Balance for Better is the theme for this year’s International Women’s Day, which we all observe every year on March 8. The 2019 initiative is aimed at gender equality, a greater awareness of discrimination and a celebration of women’s achievements, according to the International Women’s Day website. And as the leader of Candles Online, I would proudly dedicate this article to all the women associated with me as my teammates working together for a cause, a greater calling – balancing well for the better.

Wish you all 34 great women, a very HAPPY WOMEN’S DAY!

(Featured Image: Google Inc.)

WHO CAN FIND A VIRTUOUS WOMAN!

There were probably many authors have written, describing the virtues of a good wife, but before being a housewife, she is a WOMAN, a daughter, a sister and later after marriage, she is a wife and a mother. Most of the women have these virtues and display them time and again, making the lives of men easy and meaningful. 

Today, I am writing about one such woman, the one who made my hectic work schedule even more tumultuous, on whom my first impression was “she is  killing my free time, and too dependent” but she changed it to  “glad I met her and helped in however way I could.” She defied many obstacles, she might have felt helpless throughout that entire journey but never hopeless, she never gave up, and in doing so she displayed some virtues, I’ve mentioned, so seamlessly. 

I was working as a junior resident in one of the busiest and prestigious medical institutes and posted for a limited stint in Surgical oncology department. There came an old age couple, the husband with extensive Liver metastasis of Neuroendocrine tumor, surgical resection was not ideal, so was referred to Medical oncology. 

She, being the only attendee of the patient (wife) was uneducated, quite devastated, didn’t knew the language of that land (Tamil), bankrupt (surgery to the primary tumor and subsequent chemotherapy in a corporate set up ate up all their savings) with no relatives or contacts in that town, came all the way for her husband’s treatment. Unfortunately, her husband’s tumor was a rare one and the medicine prescribed was not on free supply and would cost a good 30,000 rupees per month or more. She didn’t have that money, but what she possessed was unmatched dedication, and resolve to get the treatment done somehow.
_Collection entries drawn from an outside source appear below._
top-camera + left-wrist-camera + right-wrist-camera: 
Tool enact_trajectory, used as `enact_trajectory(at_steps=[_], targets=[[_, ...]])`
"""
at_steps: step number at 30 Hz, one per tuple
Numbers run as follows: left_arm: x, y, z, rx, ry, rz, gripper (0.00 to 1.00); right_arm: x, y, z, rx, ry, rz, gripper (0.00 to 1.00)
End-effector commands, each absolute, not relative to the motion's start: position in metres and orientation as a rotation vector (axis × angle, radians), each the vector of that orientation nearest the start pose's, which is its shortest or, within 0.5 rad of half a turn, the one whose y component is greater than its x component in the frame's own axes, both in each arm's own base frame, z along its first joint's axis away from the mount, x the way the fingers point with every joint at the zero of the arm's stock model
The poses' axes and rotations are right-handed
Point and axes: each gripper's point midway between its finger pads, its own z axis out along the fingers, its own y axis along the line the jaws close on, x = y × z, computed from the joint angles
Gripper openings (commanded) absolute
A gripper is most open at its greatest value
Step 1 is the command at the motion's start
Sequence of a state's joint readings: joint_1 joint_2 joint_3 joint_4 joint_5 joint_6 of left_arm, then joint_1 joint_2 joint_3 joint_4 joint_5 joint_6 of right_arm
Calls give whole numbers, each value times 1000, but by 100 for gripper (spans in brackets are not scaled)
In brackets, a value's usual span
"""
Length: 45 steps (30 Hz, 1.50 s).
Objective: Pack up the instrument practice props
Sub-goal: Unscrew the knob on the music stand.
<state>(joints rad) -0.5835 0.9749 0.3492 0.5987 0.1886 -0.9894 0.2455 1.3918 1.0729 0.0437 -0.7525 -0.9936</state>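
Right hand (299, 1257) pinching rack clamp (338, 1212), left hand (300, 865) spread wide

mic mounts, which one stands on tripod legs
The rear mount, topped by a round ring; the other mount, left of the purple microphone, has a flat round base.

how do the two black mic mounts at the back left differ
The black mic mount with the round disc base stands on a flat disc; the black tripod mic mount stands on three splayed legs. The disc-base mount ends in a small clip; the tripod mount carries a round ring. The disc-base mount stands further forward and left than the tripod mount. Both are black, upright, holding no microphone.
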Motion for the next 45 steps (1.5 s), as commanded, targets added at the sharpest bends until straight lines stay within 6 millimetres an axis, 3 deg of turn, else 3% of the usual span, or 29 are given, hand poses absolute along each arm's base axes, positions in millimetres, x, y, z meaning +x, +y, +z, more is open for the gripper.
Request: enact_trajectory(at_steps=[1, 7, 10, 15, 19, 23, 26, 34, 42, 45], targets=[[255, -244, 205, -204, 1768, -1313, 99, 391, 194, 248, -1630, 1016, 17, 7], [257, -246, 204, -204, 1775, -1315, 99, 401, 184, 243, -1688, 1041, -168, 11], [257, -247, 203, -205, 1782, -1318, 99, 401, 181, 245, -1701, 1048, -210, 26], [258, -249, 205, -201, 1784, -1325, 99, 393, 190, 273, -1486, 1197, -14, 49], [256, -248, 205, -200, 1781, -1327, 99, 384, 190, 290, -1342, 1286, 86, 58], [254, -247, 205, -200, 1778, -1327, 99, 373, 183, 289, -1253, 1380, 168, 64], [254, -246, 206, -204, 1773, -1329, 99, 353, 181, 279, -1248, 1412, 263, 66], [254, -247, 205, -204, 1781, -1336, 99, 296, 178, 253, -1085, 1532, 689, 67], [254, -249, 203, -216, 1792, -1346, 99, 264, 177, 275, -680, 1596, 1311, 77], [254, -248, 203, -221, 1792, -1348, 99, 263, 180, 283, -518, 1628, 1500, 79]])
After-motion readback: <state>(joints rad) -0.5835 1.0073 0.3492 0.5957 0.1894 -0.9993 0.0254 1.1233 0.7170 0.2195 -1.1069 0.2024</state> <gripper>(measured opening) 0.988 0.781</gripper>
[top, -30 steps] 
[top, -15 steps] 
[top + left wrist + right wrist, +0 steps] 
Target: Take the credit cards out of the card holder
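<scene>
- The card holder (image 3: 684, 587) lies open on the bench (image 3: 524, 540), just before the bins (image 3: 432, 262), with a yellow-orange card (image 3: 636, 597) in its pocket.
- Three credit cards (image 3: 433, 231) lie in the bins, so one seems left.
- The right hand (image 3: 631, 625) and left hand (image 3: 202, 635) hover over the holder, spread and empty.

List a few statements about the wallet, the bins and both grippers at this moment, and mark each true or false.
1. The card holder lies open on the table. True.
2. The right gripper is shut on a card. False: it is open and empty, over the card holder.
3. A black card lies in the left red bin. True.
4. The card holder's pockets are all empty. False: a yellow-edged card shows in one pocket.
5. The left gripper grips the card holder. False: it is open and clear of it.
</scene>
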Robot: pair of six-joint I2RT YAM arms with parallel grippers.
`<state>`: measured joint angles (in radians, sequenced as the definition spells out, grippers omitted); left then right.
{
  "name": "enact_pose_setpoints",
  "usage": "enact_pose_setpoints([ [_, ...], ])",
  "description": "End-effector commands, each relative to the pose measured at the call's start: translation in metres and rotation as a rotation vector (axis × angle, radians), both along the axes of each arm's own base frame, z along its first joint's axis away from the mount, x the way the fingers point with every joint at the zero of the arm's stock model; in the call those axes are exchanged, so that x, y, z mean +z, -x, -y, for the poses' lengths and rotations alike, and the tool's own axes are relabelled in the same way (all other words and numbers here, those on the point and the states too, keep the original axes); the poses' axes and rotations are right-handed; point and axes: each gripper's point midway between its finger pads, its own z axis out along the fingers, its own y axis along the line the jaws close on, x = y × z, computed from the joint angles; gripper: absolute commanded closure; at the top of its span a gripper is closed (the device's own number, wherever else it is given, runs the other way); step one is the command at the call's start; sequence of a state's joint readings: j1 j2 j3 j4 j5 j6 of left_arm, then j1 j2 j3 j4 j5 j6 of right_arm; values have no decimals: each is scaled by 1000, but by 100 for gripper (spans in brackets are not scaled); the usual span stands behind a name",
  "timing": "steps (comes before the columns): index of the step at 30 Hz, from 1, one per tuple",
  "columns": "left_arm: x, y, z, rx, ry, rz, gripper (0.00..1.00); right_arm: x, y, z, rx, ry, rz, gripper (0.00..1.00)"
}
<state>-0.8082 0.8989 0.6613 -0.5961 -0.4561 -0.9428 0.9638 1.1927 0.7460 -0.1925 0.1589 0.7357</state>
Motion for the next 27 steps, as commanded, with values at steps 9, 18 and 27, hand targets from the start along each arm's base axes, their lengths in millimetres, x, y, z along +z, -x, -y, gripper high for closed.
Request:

She was not an acquaintance; she was just from my hometown but made me her beacon of hope. She kept visiting me in my working hours, disturbing my work, seeking help, and she wouldn’t budge when I said: “I can’t come every time to translate what the medical oncologist is trying to convey.” (my work would get delayed, patients I am attending to, had to wait) She would plead, demand, wait and somehow win me every time to accompany her and her husband to the medical oncologist and made me the unofficial attendee. 

She worked on finding Telugu speaking people in that area, managed to find a place to stay free of cost, and through me she could get the scan dates, reports etc at the earliest, managed to find some donors to help her financially, met the political leaders of that area to see if they could help her by any means. Facing each difficulty with patience, resolve, finding ways to get help, going past the humiliations and in doing, so she displayed all the virtues of being a good wife. 
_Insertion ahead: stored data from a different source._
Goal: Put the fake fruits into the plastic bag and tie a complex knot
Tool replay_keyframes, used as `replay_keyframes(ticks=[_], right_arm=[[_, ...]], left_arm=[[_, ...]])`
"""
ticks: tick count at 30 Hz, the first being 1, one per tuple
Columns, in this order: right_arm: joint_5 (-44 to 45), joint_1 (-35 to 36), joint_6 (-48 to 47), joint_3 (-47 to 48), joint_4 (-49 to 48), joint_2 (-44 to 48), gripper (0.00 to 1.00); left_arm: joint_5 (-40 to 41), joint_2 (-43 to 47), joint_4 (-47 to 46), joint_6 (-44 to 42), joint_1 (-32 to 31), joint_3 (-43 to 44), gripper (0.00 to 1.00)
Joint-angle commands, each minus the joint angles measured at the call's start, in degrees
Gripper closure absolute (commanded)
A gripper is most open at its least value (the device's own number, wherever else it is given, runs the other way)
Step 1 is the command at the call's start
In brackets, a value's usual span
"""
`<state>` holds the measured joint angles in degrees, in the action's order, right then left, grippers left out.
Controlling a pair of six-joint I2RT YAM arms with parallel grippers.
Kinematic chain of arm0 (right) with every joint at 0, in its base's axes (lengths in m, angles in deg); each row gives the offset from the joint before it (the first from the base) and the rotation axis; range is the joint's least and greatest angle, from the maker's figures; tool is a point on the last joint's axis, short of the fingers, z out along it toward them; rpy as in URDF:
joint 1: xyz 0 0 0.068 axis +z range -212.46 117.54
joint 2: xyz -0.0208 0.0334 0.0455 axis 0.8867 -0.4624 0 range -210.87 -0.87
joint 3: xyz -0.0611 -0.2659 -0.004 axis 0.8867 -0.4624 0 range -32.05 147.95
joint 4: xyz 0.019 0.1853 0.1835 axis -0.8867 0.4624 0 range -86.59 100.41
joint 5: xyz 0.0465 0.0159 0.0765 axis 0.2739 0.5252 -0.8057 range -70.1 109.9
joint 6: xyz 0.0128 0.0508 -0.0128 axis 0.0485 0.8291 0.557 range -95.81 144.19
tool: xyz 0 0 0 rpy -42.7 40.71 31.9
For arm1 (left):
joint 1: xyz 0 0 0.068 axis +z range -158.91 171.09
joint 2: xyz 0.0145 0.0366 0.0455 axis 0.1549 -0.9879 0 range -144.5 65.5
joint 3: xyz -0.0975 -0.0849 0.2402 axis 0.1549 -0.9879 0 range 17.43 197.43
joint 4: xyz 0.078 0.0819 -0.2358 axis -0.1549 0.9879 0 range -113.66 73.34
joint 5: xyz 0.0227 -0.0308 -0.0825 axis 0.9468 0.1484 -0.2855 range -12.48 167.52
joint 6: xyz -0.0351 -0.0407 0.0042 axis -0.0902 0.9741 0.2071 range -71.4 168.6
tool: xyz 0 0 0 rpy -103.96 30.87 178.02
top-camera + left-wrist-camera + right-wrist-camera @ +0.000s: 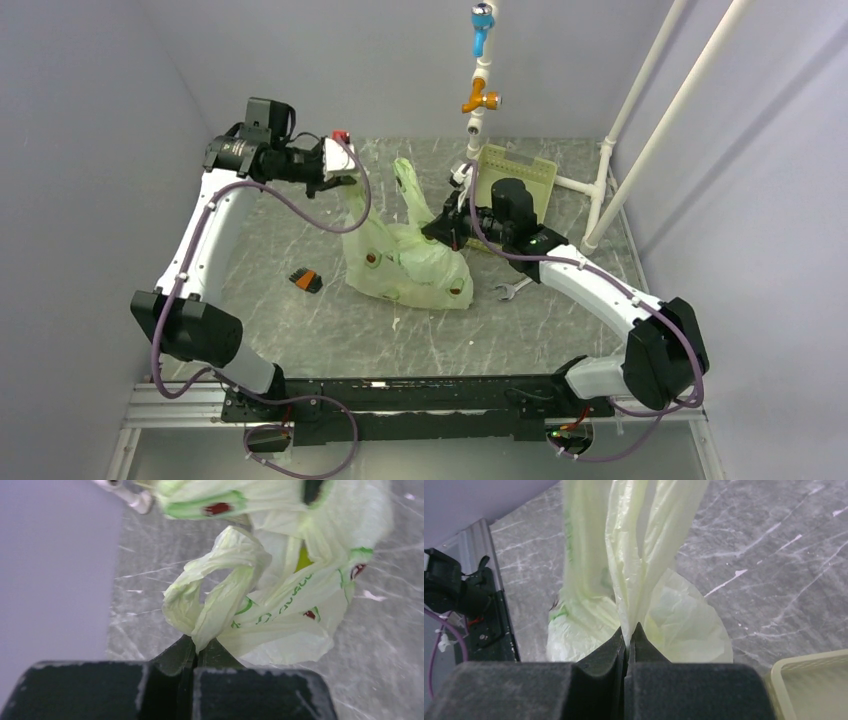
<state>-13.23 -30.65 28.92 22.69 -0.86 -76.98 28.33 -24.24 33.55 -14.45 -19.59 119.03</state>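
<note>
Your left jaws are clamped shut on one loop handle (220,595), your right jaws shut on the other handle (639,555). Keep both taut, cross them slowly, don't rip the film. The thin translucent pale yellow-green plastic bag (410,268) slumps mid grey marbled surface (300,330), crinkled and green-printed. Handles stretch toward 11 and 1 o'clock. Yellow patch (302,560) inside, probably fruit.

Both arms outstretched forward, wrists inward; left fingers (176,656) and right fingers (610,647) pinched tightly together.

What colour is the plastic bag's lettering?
Green; the plastic bag shows it best in left wrist view.
</note>
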Motion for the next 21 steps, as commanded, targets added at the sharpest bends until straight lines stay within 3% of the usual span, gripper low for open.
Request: replay_keyframes(ticks=[1,9,15,17,21], right_arm=[[3.4,0.4,-0.4,-2.2,-7.6,-0.1,1.0],[-6.5,0.5,-5.8,3.4,-4.0,-4.0,1.0],[-13.8,0.6,-11.3,4.1,0.7,-2.4,1.0],[-15.6,0.6,-12.1,4.5,1.6,-2.4,0.92],[-19.1,0.6,-11.8,5.5,2.2,-3.3,0.61]], left_arm=[[-3.5,3.6,10.6,-10.2,-1.4,-6.4,1.0],[3.7,7.5,-1.2,-2.2,-13.3,-18.1,1.0],[3.7,5.0,-9.4,8.8,-14.2,-17.4,0.99],[3.3,4.5,-10.3,10.0,-14.2,-17.2,0.98],[2.5,4.2,-10.7,10.1,-14.5,-17.1,0.97]])
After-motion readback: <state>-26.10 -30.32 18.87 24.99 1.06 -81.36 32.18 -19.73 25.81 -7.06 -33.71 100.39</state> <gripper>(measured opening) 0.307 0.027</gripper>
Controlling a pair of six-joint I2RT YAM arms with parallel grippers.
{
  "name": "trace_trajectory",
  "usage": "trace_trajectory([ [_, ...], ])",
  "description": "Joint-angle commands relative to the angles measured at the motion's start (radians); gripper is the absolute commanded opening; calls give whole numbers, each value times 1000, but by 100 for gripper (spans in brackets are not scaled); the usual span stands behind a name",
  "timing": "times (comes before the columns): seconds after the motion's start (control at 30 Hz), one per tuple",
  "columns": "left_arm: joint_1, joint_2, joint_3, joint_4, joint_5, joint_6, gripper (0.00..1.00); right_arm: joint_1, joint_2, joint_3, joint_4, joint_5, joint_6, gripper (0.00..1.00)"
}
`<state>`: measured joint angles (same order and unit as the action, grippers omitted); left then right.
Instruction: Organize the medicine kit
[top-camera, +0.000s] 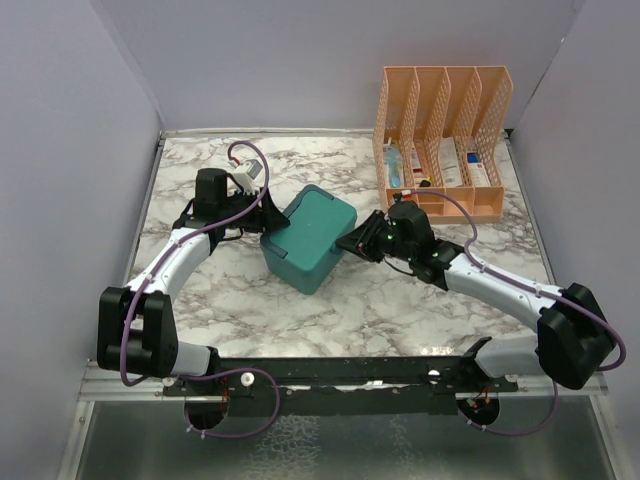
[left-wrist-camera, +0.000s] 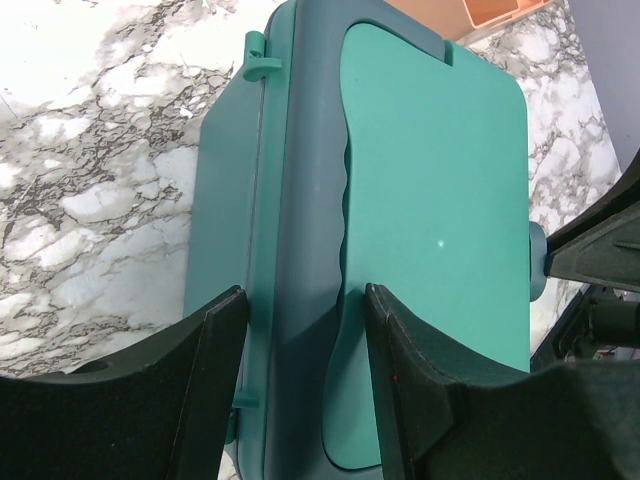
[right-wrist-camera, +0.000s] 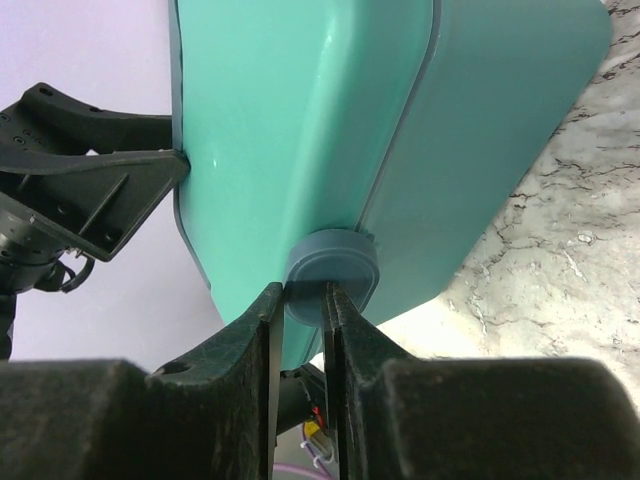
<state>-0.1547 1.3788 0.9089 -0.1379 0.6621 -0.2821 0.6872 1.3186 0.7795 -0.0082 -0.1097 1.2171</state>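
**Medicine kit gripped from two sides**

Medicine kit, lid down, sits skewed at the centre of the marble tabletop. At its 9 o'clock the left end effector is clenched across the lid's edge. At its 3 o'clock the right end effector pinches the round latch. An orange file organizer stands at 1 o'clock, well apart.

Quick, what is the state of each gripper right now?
Left gripper: closed on the lid edge of the kit.
Right gripper: closed on the latch of the kit.
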Motion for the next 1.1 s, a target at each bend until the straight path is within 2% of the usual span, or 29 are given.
trace_trajectory([
  [0.0,-8,7,-36,-87,-35,35,51,6,51,32,-78,51,-28,20],
  [0.23,-8,11,-35,-88,-37,37,51,5,39,45,-115,66,-42,24],
  [0.9,-8,17,-32,-89,-38,37,51,6,65,79,-151,61,-89,23],
  [1.07,-8,19,-31,-89,-36,37,51,6,60,37,-25,27,-94,23],
])
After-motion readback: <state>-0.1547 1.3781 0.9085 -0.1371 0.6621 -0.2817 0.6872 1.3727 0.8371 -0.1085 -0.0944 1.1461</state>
Here are a few of her virtues that we all need to learn… Let me explain. 

WORKS like a servant

They stayed for more than five months and later would travel once every month for the treatment. Total treatment spanned over 16 months and every time she was the only attendee. (her sons couldn’t come to help).  She never complained, she always said “they work hard, send me money and take care of their families, they can’t afford to leave the job. I am perfectly capable of taking care of my husband, and I can manage.” 
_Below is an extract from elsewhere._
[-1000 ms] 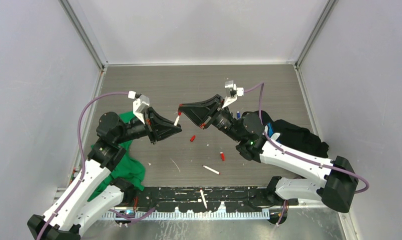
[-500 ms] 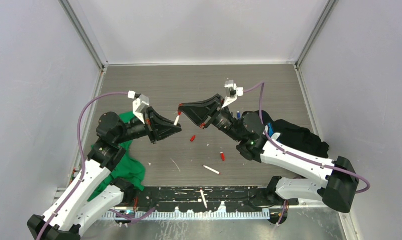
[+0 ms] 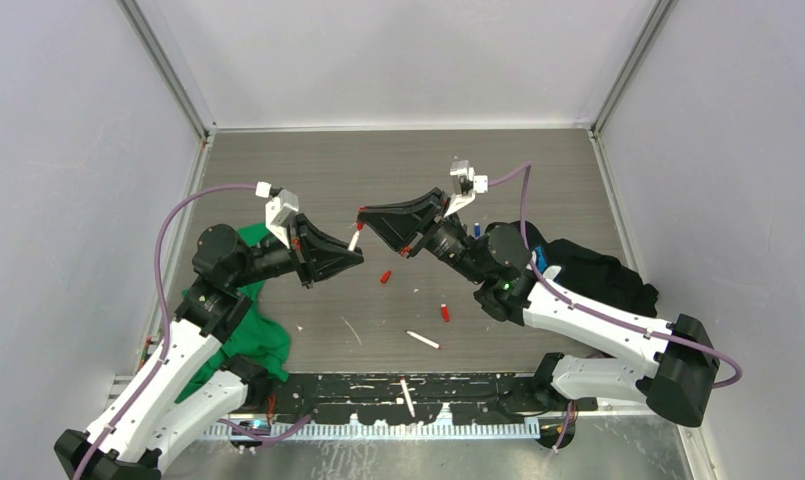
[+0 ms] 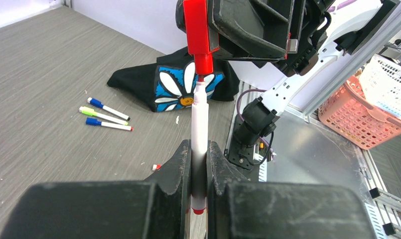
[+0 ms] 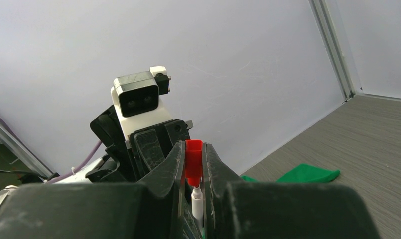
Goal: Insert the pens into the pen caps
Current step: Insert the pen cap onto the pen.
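While the left gripper (image 4: 199,152) pinches the white pen (image 4: 199,114), surely light, stiff and slick, low on its barrel above the middle of the tabletop (image 3: 308,170), the right gripper (image 5: 194,152) clamps the red cap (image 4: 197,30), its mouth just meeting the tip.

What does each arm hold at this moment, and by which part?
The left jaws are shut on a white pen, at its rear part near the red end; the right jaws pinch a red cap by its sides.
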You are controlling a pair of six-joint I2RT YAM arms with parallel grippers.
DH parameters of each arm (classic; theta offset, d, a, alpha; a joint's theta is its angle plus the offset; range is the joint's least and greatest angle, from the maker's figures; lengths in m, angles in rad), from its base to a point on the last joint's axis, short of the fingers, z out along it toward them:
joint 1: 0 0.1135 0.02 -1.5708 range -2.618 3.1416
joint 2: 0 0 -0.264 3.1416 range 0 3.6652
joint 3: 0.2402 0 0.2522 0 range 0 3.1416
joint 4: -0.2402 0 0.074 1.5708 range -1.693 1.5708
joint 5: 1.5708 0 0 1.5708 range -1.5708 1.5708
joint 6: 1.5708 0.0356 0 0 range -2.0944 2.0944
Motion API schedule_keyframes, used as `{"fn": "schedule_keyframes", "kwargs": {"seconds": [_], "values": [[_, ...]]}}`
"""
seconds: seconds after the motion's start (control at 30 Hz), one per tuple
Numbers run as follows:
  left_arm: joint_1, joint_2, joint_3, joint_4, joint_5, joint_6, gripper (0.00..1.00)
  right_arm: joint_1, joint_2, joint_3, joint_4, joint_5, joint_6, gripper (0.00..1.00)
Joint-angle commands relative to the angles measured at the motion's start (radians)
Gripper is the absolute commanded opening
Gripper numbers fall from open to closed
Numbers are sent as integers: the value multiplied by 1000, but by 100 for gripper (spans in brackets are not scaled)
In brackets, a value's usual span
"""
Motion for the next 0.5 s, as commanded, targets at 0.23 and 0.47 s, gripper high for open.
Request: {"fn": "schedule_keyframes", "kwargs": {"seconds": [0.23,0.47], "values": [[5,-20,9,61,-4,12,0,6,-20,45,20,-5,-15,1],[6,-21,9,60,-9,15,0,6,-34,12,8,-25,4,1]]}}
Having patience like Earth

In spite of many odds like not knowing the language, not being educated, not having much financial support, being old herself, not knowing anybody in that area, a terminal condition of her husband, nothing deterred her resolve to fight for her husband and to give him as many days as possible. She faced every odds and humiliations with patience.

Beautiful and resourceful

She was bankrupt but somehow could arrange enough money for the patient’s treatment. Probably it was her resolve that melted God Himself and help came through various sources. 

Advice like a minister

Time and again she adviced her husband and sons that “we can’t give up trying.” Her husband wanted to be at the comfort of home and accept fate and sons would say “we don’t know anybody there who would help us.” She proved them wrong; she managed to get help, did everything she can and her husband lived for 16 months. 

Feeds like a mother

Out of gratitude and probably Love, she would bring me home cooked sweets. I don’t enjoy desserts, I always resisted, but she would either force feed me or convince me to at least taste it. She was always thankful to me for helping her and her husband. 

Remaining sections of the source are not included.